▶ [Work request]:
Although the data holds pictures, return only the lines from the one containing "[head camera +" to the end, exactly, and without them.

▶ [Dataset section]:

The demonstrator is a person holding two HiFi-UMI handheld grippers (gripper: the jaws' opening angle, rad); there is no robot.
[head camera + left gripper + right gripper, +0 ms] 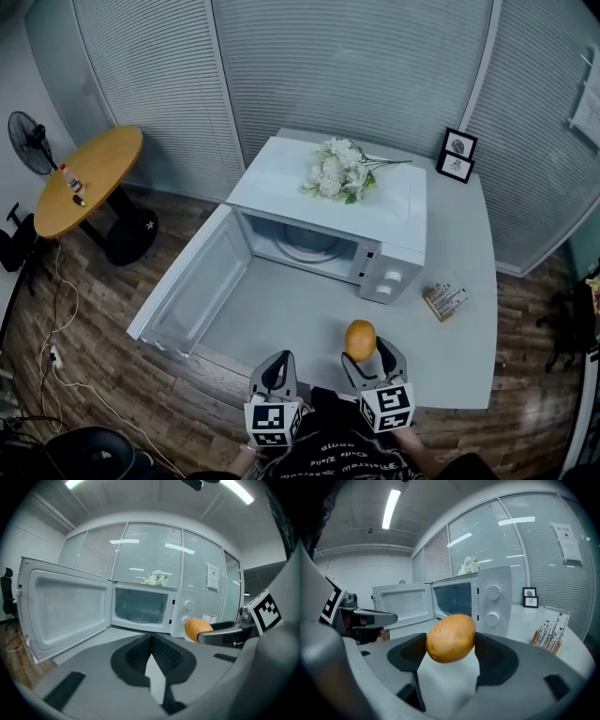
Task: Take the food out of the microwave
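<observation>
An orange-yellow round fruit (360,339) hangs just above the grey table's near edge, with my right gripper (362,354) shut on it. In the right gripper view the fruit (451,638) fills the space between the dark pads. The white microwave (394,253) stands behind it with its door (192,281) swung wide to the left. Inside it I see only the glass turntable (305,246). My left gripper (279,361) hovers beside the right one, jaws together and holding nothing. From the left gripper view the fruit (198,627) shows at the right, in front of the microwave (140,609).
White flowers (337,171) lie on top of the microwave. Two framed pictures (457,155) stand at the table's back right, and a small card holder (445,300) sits right of the microwave. A round wooden table (89,178) and a fan (33,141) stand at the far left.
</observation>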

▶ [Answer below]:
[head camera + left gripper + right gripper, +0 ms] 
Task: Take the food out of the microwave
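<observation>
An orange-yellow round fruit (360,339) hangs just above the grey table's near edge, with my right gripper (362,354) shut on it. In the right gripper view the fruit (451,638) fills the space between the dark pads. The white microwave (394,253) stands behind it with its door (192,281) swung wide to the left. Inside it I see only the glass turntable (305,246). My left gripper (279,361) hovers beside the right one, jaws together and holding nothing. From the left gripper view the fruit (198,627) shows at the right, in front of the microwave (140,609).
White flowers (337,171) lie on top of the microwave. Two framed pictures (457,155) stand at the table's back right, and a small card holder (445,300) sits right of the microwave. A round wooden table (89,178) and a fan (33,141) stand at the far left.
</observation>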

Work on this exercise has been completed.